*WHAT NEEDS TO BE DONE:*
Copy the lines below as they are; omit the images they contain.

::: GIVEN MATERIAL :::

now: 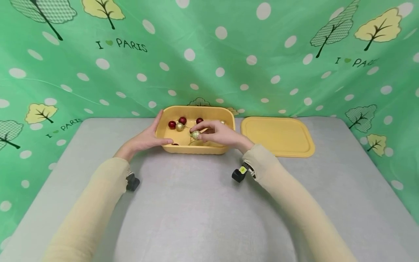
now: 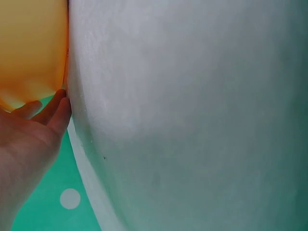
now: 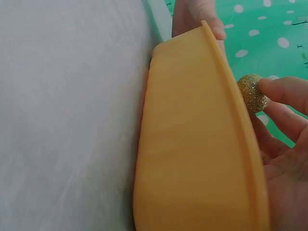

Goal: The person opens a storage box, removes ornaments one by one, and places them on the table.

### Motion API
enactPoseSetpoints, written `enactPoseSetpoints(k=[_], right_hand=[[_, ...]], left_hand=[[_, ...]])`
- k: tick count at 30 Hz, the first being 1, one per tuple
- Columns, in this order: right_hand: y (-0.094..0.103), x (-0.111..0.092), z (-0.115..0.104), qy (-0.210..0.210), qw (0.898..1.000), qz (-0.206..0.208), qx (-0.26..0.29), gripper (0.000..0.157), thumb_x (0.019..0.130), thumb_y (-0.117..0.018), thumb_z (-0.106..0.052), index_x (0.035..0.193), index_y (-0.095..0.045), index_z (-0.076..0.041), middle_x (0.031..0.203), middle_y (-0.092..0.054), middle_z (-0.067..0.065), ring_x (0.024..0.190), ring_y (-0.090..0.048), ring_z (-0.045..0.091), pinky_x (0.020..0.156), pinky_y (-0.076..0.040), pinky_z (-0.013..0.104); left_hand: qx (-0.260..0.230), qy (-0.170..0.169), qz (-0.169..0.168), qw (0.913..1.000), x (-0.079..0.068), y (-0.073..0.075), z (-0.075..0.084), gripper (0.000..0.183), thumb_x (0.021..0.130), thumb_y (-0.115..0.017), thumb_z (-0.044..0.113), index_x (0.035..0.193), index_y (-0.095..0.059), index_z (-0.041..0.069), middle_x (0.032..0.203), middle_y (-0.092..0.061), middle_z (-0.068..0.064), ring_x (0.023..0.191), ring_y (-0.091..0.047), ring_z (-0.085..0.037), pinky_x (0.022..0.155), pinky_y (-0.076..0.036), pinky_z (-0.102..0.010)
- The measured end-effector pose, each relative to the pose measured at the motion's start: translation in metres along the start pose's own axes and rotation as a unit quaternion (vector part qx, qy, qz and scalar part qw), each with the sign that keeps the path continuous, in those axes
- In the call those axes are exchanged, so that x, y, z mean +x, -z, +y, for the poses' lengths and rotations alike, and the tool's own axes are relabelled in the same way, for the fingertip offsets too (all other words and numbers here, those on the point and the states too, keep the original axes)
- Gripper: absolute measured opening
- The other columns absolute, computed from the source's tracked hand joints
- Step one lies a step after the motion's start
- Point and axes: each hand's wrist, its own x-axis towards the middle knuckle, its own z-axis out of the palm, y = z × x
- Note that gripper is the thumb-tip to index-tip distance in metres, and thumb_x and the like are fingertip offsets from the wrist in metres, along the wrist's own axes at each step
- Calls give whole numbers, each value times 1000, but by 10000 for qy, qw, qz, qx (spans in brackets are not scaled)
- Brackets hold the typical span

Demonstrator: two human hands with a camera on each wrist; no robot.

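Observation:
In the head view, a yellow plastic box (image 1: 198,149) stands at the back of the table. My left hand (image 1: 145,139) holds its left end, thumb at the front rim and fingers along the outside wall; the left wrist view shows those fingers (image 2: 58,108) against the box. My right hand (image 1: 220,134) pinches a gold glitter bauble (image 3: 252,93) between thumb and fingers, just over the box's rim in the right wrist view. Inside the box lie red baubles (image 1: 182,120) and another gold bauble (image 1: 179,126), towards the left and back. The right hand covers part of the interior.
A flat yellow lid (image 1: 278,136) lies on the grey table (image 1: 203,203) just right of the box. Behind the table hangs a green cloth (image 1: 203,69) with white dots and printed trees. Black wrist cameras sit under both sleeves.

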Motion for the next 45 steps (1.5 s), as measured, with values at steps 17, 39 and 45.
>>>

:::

*ANSWER SPACE:*
now: 
now: 
now: 

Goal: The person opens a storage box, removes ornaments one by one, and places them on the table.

### Motion API
enactPoseSetpoints, written `enactPoseSetpoints(k=[_], right_hand=[[_, ...]], left_hand=[[_, ...]])`
- k: tick count at 30 Hz, the first being 1, one per tuple
- Columns, in this order: right_hand: y (-0.094..0.103), x (-0.111..0.092), z (-0.115..0.104), qy (-0.210..0.210), qw (0.898..1.000), qz (-0.206..0.208), qx (-0.26..0.29), gripper (0.000..0.157), thumb_x (0.019..0.130), thumb_y (-0.117..0.018), thumb_z (-0.106..0.052), index_x (0.035..0.193), index_y (-0.095..0.045), index_z (-0.076..0.041), middle_x (0.031..0.203), middle_y (-0.092..0.054), middle_z (-0.067..0.065), ring_x (0.024..0.190), ring_y (-0.090..0.048), ring_z (-0.045..0.091), pinky_x (0.020..0.156), pinky_y (-0.076..0.040), pinky_z (-0.013..0.104); left_hand: qx (-0.260..0.230), qy (-0.170..0.169), qz (-0.169..0.168), qw (0.913..1.000), x (-0.079..0.068), y (-0.073..0.075), z (-0.075..0.084), gripper (0.000..0.183), thumb_x (0.021..0.130), thumb_y (-0.115..0.017), thumb_z (-0.044..0.113), index_x (0.035..0.193), index_y (-0.095..0.059), index_z (-0.041..0.069), middle_x (0.032..0.203), middle_y (-0.092..0.061), middle_z (-0.068..0.064), ring_x (0.023..0.191), ring_y (-0.091..0.047), ring_z (-0.085..0.037), pinky_x (0.022..0.155), pinky_y (-0.076..0.036), pinky_z (-0.102..0.010)
- The measured end-effector pose, each relative to the pose measured at the motion's start: translation in metres along the start pose's own axes and rotation as a unit quaternion (vector part qx, qy, qz and scalar part qw), each with the sign that keeps the path continuous, in those axes
- In the call those axes are exchanged, so that x, y, z mean +x, -z, +y, for the poses' lengths and rotations alike, and the tool's own axes are relabelled in the same way, for the fingertip offsets too (all other words and numbers here, those on the point and the states too, keep the original axes)
- Gripper: absolute measured opening
- The other columns absolute, computed from the source's tracked hand joints
- Step one lies a step after the motion's start
- Point and axes: each hand's wrist, its own x-axis towards the middle knuckle, its own z-axis out of the palm, y = z × x
- Note that gripper is the thumb-tip to index-tip distance in metres, and thumb_x and the like are fingertip offsets from the wrist in metres, along the wrist's own axes at each step
- Calls give whole numbers, each value times 1000, but by 10000 for qy, qw, qz, qx (spans in brackets are not scaled)
- Brackets hold the typical span

Demonstrator: two human hands with a camera on each wrist; no robot.

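Observation:
In the head view, a yellow plastic box (image 1: 198,149) stands at the back of the table. My left hand (image 1: 145,139) holds its left end, thumb at the front rim and fingers along the outside wall; the left wrist view shows those fingers (image 2: 58,108) against the box. My right hand (image 1: 220,134) pinches a gold glitter bauble (image 3: 252,93) between thumb and fingers, just over the box's rim in the right wrist view. Inside the box lie red baubles (image 1: 182,120) and another gold bauble (image 1: 179,126), towards the left and back. The right hand covers part of the interior.
A flat yellow lid (image 1: 278,136) lies on the grey table (image 1: 203,203) just right of the box. Behind the table hangs a green cloth (image 1: 203,69) with white dots and printed trees. Black wrist cameras sit under both sleeves.
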
Motion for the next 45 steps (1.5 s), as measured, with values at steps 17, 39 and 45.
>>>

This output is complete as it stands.